* **REQUIRED ACTION**: Copy all the data exactly, except the pictures.

Segment Start: DATASET EXCERPT

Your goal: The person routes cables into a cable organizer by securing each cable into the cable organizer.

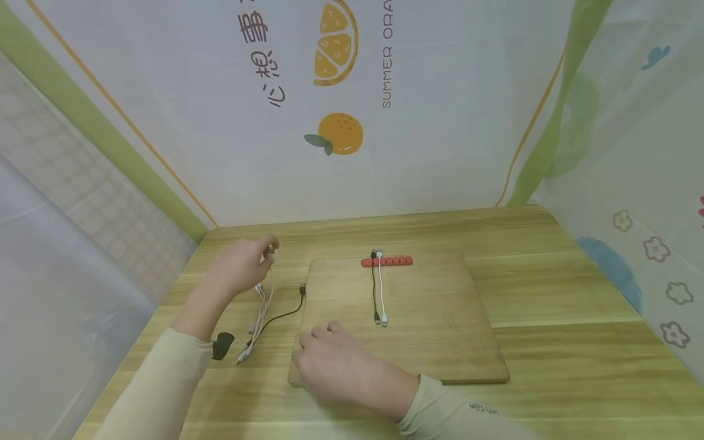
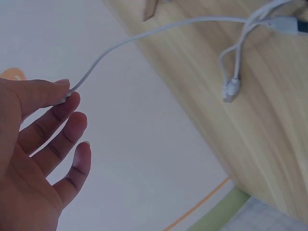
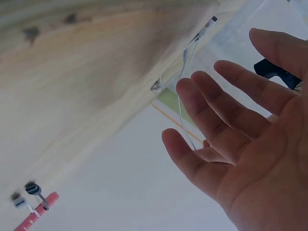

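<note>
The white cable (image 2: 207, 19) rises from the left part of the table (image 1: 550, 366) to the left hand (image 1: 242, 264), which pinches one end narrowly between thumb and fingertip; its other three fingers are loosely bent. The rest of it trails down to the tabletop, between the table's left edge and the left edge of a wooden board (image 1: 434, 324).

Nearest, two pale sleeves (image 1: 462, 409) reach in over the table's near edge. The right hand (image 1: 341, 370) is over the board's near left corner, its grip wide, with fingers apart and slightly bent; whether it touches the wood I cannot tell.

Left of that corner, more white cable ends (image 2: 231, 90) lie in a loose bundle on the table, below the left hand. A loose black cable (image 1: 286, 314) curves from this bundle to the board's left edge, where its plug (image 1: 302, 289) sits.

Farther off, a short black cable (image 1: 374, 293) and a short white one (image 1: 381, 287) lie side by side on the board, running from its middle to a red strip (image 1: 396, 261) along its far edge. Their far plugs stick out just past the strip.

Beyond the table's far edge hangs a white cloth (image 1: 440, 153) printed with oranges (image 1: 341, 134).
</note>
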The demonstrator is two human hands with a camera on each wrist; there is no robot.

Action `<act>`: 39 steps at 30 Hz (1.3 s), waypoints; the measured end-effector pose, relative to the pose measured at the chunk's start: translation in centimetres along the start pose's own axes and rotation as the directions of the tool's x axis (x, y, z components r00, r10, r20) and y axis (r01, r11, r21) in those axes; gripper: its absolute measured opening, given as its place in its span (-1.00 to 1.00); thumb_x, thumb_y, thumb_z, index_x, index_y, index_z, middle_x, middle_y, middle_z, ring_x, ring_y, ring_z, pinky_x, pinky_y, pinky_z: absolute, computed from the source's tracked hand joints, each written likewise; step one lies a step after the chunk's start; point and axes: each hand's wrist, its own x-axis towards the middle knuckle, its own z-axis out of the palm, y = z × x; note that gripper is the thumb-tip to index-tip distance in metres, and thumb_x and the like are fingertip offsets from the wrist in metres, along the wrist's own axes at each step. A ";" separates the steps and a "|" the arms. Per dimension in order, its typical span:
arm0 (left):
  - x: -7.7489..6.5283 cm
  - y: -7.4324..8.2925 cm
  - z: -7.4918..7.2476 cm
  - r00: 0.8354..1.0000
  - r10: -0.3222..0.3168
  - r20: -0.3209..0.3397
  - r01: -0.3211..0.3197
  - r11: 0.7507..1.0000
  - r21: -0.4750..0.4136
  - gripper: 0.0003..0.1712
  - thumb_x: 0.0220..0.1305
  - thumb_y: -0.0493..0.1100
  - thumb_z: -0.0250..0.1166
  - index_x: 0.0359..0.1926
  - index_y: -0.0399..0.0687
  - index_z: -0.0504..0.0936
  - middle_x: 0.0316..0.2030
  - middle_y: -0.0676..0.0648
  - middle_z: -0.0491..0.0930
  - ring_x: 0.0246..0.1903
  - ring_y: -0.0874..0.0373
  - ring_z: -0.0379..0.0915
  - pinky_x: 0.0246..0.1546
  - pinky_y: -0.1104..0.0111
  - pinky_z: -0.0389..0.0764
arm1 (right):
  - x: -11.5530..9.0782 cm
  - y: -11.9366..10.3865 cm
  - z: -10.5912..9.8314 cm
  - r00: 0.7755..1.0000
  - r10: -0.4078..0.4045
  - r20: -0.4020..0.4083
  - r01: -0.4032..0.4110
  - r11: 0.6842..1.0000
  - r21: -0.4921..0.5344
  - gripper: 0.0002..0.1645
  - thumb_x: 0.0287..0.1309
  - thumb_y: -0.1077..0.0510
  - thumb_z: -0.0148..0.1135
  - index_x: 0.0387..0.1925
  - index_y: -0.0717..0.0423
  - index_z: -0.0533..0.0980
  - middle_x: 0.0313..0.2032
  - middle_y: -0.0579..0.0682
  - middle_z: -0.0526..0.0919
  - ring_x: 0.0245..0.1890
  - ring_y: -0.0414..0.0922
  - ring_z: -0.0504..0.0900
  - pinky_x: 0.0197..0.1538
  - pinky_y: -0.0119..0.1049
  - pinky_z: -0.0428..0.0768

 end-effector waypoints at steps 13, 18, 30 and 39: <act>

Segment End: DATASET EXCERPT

* **RESULT**:
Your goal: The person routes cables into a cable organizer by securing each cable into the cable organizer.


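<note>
The white cable (image 2: 207, 19) rises from the left part of the table (image 1: 550, 366) to the left hand (image 1: 242, 264), which pinches one end narrowly between thumb and fingertip; its other three fingers are loosely bent. The rest of it trails down to the tabletop, between the table's left edge and the left edge of a wooden board (image 1: 434, 324).

Nearest, two pale sleeves (image 1: 462, 409) reach in over the table's near edge. The right hand (image 1: 341, 370) is over the board's near left corner, its grip wide, with fingers apart and slightly bent; whether it touches the wood I cannot tell.

Left of that corner, more white cable ends (image 2: 231, 90) lie in a loose bundle on the table, below the left hand. A loose black cable (image 1: 286, 314) curves from this bundle to the board's left edge, where its plug (image 1: 302, 289) sits.

Farther off, a short black cable (image 1: 374, 293) and a short white one (image 1: 381, 287) lie side by side on the board, running from its middle to a red strip (image 1: 396, 261) along its far edge. Their far plugs stick out just past the strip.

Beyond the table's far edge hangs a white cloth (image 1: 440, 153) printed with oranges (image 1: 341, 134).
</note>
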The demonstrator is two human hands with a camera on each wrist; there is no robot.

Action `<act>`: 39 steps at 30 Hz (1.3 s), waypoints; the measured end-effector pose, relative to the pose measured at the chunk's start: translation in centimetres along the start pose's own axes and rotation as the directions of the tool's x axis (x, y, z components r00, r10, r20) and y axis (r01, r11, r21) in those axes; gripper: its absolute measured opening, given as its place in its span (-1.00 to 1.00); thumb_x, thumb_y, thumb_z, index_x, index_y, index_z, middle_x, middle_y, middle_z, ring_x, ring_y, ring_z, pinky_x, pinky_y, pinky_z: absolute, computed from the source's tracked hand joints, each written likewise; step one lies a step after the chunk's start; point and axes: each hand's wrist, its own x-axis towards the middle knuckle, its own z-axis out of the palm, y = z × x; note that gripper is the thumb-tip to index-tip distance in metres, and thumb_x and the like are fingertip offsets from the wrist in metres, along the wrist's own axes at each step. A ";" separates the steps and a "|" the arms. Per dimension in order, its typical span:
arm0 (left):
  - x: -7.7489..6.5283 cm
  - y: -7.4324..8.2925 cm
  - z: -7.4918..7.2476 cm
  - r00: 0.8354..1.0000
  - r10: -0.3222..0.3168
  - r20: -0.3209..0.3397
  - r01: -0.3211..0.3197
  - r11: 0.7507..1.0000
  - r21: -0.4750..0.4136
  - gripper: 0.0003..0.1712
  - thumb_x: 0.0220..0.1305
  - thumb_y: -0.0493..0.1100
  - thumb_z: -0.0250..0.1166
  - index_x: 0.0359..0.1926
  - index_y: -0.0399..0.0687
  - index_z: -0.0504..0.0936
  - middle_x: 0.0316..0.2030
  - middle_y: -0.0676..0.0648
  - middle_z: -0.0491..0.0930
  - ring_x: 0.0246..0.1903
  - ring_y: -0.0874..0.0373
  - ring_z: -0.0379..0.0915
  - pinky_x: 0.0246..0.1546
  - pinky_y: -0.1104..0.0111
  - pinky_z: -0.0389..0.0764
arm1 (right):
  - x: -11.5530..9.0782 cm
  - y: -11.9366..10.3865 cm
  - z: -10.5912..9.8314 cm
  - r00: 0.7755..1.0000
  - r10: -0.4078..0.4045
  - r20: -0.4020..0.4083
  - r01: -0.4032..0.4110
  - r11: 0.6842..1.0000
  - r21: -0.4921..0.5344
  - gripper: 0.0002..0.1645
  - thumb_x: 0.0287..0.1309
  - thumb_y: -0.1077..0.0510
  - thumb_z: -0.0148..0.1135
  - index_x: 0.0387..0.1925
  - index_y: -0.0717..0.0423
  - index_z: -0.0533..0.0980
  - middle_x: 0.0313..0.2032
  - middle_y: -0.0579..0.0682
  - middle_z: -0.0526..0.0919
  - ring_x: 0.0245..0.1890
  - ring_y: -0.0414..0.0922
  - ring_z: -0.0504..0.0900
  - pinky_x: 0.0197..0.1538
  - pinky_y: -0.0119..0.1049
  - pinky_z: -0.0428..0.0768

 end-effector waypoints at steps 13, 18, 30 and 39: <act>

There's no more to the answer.